Buku kumpulan cerpenya berjudul Senyum Karyamin (diterbitkan tahun 1989). Cerpennya yang lain adalah "Tanah Gantungan" dalam Amanah, 28 Desember 1992---Januari 1993, "Mata yang Enak Dipandang" dalam Kompas, 29 Desember 1991, "Zaman Nalar Sungsang" dalam Suara Merdeka, 15 November 1993, "Sekuntum Bunga telah Gugur" dalam Suara Merdeka, 7 Mei 1994, "Di Bawah Langit Dini Hari" dalam Suara Merdeka, 1 November 1993, "Pencuri" dalam Pandji Masjarakat, 11 Februari 1985, "Orang-Orang Seberang Kali" dalam Amanah, 15 Agustus 1986, "Ah, Jakarta" dalam Pandji Masjarakat, 11 September 1984, "Penipu yang Keempat" dalam Kompas, 27 Januari 1991, dan "Warung Panajem" dalam Kompas, 13 November 1994.

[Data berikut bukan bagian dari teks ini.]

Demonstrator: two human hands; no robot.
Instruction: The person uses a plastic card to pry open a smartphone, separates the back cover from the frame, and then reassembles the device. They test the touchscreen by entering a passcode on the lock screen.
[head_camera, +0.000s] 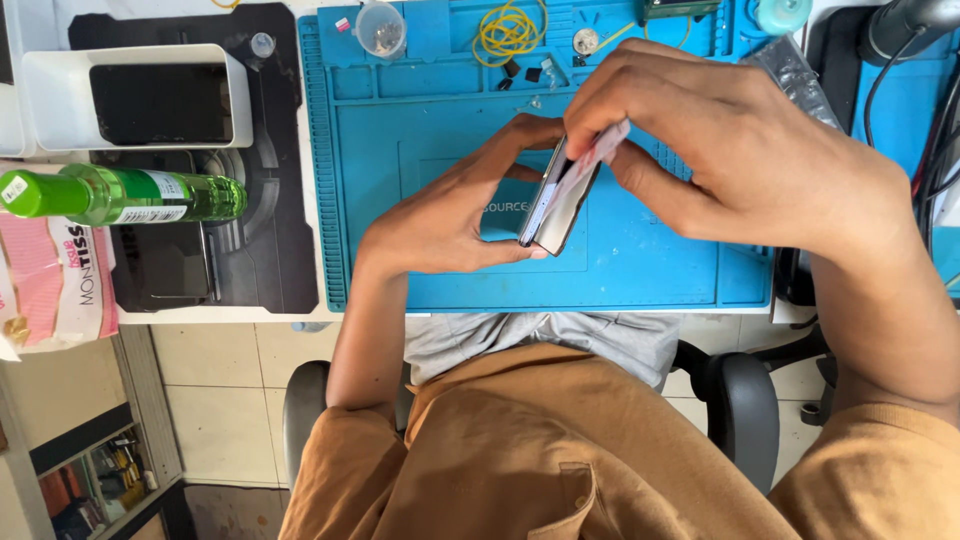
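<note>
Gripping phone (556, 205) edge-on — long axis tilted, top upper-right.

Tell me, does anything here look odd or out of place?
Only small things: the green bottle lies on its side at the desk's left edge, and the phone, gripped by the left hand, has a thin card wedged into its seam by the right hand. Nothing is spilled.
</note>
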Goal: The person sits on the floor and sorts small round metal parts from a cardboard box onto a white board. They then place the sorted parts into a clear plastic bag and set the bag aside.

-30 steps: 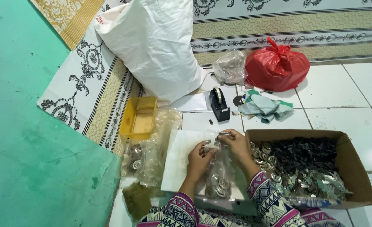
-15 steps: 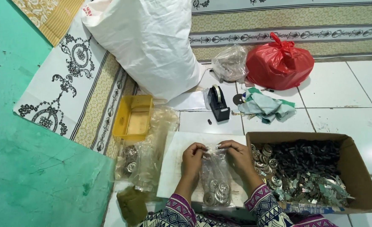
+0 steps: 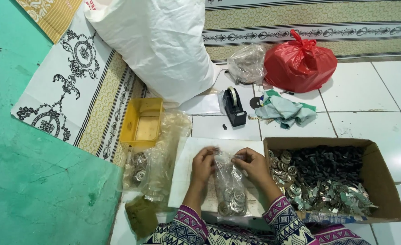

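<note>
A small clear plastic bag (image 3: 230, 190) filled with round metal pieces lies on a white sheet (image 3: 189, 165) on the tiled floor. My left hand (image 3: 203, 164) pinches the bag's top edge from the left. My right hand (image 3: 254, 164) pinches the same top edge from the right. Both hands hold the bag's mouth closed between them. To the right sits an open cardboard box (image 3: 382, 181) holding several shiny round metal pieces and dark small parts.
A black tape dispenser (image 3: 234, 106) stands beyond the sheet. A yellow tray (image 3: 141, 123) and clear bags of metal pieces (image 3: 150, 163) lie at left. A big white sack (image 3: 157, 45), a red plastic bag (image 3: 300, 63), a clear bag (image 3: 246, 63) and a crumpled cloth (image 3: 284, 111) lie farther back.
The view has shifted down and right slightly. My hands have stayed on the bag's top, drawing its mouth together a little lower on the sheet.
</note>
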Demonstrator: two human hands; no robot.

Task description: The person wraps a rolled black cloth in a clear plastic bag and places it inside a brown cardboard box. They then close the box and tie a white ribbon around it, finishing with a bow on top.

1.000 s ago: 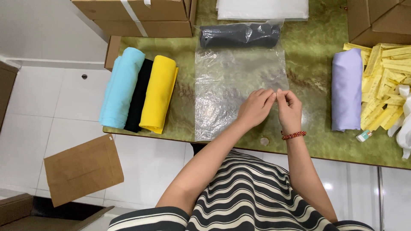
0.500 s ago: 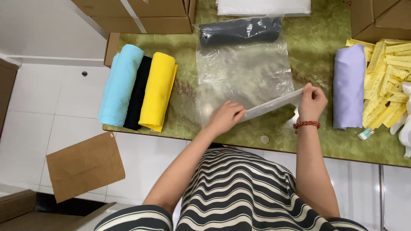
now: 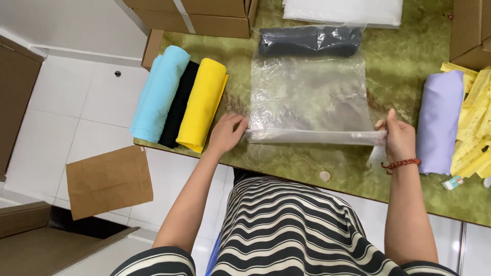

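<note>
Table (image 3: 307,168) of green marble pattern carries the clear plastic bag (image 3: 307,97), a dark rolled garment at its 12 o'clock end. Since a moment ago both hands have slid apart: left hand (image 3: 225,134) and right hand (image 3: 398,139) now pinch the folded flap's ends.

We take this for a small garment packing room, run from a home or a back shop; the green marbled table (image 3: 307,168) is our landmark; at its left end lie rolled cloths in light blue (image 3: 158,92), black (image 3: 176,105) and yellow (image 3: 202,102); at its right end a lilac roll (image 3: 440,125) lies beside a heap of yellow strips (image 3: 473,128); on its middle lies a clear plastic bag (image 3: 309,97) holding a dark roll (image 3: 307,42); brown cardboard boxes (image 3: 204,15) stand along its far edge; left of it, on the white tiled floor (image 3: 76,102), lies a flat cardboard piece (image 3: 108,180).
</note>
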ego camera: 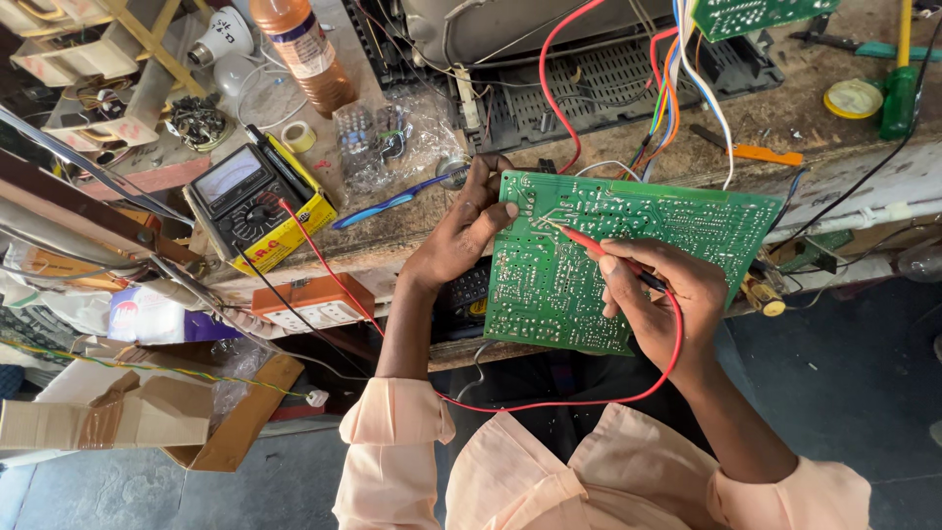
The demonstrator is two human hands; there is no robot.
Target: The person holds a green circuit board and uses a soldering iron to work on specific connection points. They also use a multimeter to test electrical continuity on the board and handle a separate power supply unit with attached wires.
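Over the workbench's (pixel 392 231) front edge, a green circuit board (pixel 628 260) was gripped by the left hand (pixel 461 236); a red probe (pixel 589 242) was pinched in the right hand (pixel 667 294). A slipped tip might have bridged solder joints.

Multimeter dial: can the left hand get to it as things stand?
Probably not right away: the left hand grips the circuit board edge. The multimeter lies uncovered beside it, so the path looks free once released.

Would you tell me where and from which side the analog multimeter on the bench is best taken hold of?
Probably by its two long sides, coming from above. The multimeter lies face up in a yellow tray, so a grip across its narrow black body avoids the dial and the red lead leaving its lower right corner.
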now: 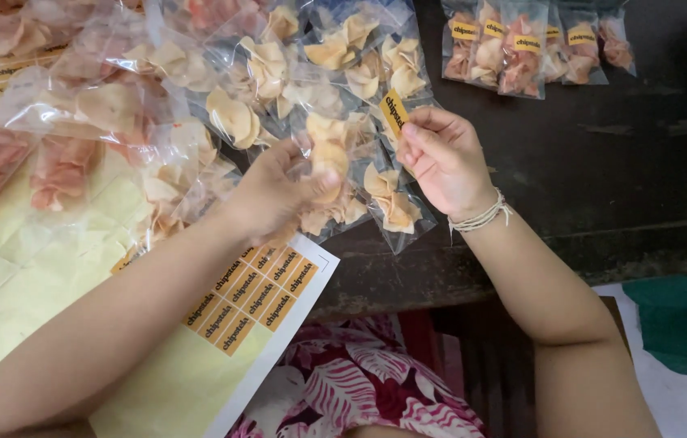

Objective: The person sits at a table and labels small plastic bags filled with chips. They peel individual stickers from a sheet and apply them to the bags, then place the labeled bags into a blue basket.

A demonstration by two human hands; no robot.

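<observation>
Head view, looking down on a dark wooden worktop (pixel 652 178).

Left hand (pixel 274 195): grip closed, thumb and fingers pinched on the near-left side of a clear plastic bag of pale folded crackers (pixel 343 174). The bag sits between the two hands, lifted slightly off the pile behind it.

Right hand (pixel 445 158): grip closed at the fingertips on a small orange sticker (pixel 394 112), pressed at the bag's upper right corner. Thumb lies over the sticker's lower end. A pale cord bracelet (pixel 481 217) circles the wrist.

Just below the left grip: a sticker sheet (pixel 254 296) with rows of matching orange labels, partly peeled, lying on yellow backing paper (pixel 27 276).

Beyond both grips: a loose heap of unlabelled cracker bags (pixel 197 89), cream ones near centre, pink ones further left of the left grip.

Well beyond the right grip, top right: a row of labelled bags (pixel 522 49), each with an orange sticker, standing side by side, touching.

Below the wrists: floral pink-and-white fabric (pixel 359 381). Far right of the right forearm: green cloth (pixel 684 320).
</observation>
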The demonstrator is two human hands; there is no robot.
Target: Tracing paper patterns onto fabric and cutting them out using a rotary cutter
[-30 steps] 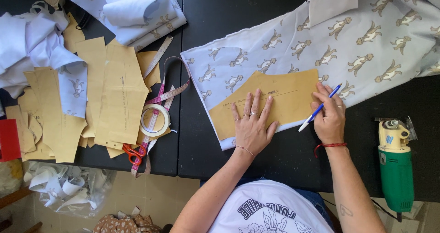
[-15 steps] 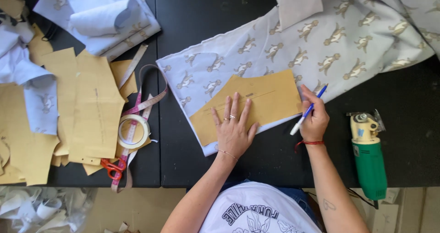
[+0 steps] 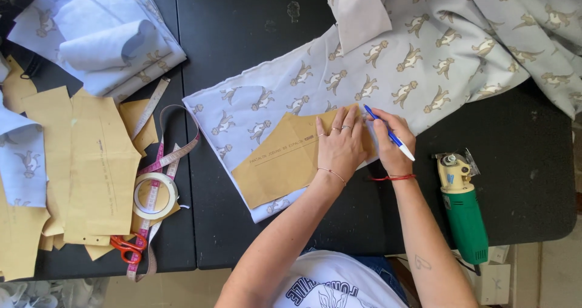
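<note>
A brown paper pattern piece lies on pale grey fabric printed with tan animals, spread over a black table. My left hand presses flat on the right part of the pattern, fingers spread. My right hand grips a blue and white pen, its tip at the pattern's upper right edge on the fabric. A red thread band sits on my right wrist.
A green and yellow electric cutter lies at the right by the table edge. At the left lie more brown pattern pieces, a tape roll, a measuring tape, orange scissors and folded fabric.
My hands have slid rightward along the pattern. The pen tip has moved from the pattern's right side up to its upper right corner. The camera view has shifted.
</note>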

Rerata karya Ahmad Tohari (berbentuk novel maupun cerpen) berlatar desa dan orang-orang kecil yang ditindas oleh sistem yang dibuat oleh pemerintah Orde Baru. Tahun 1982 Novel Ronggeng Dukuh Paruk terbit, berkisah tentang pergulatan penari tayub di dusun kecil bernama Dukuh Paruk pada masa pergolakan komunis.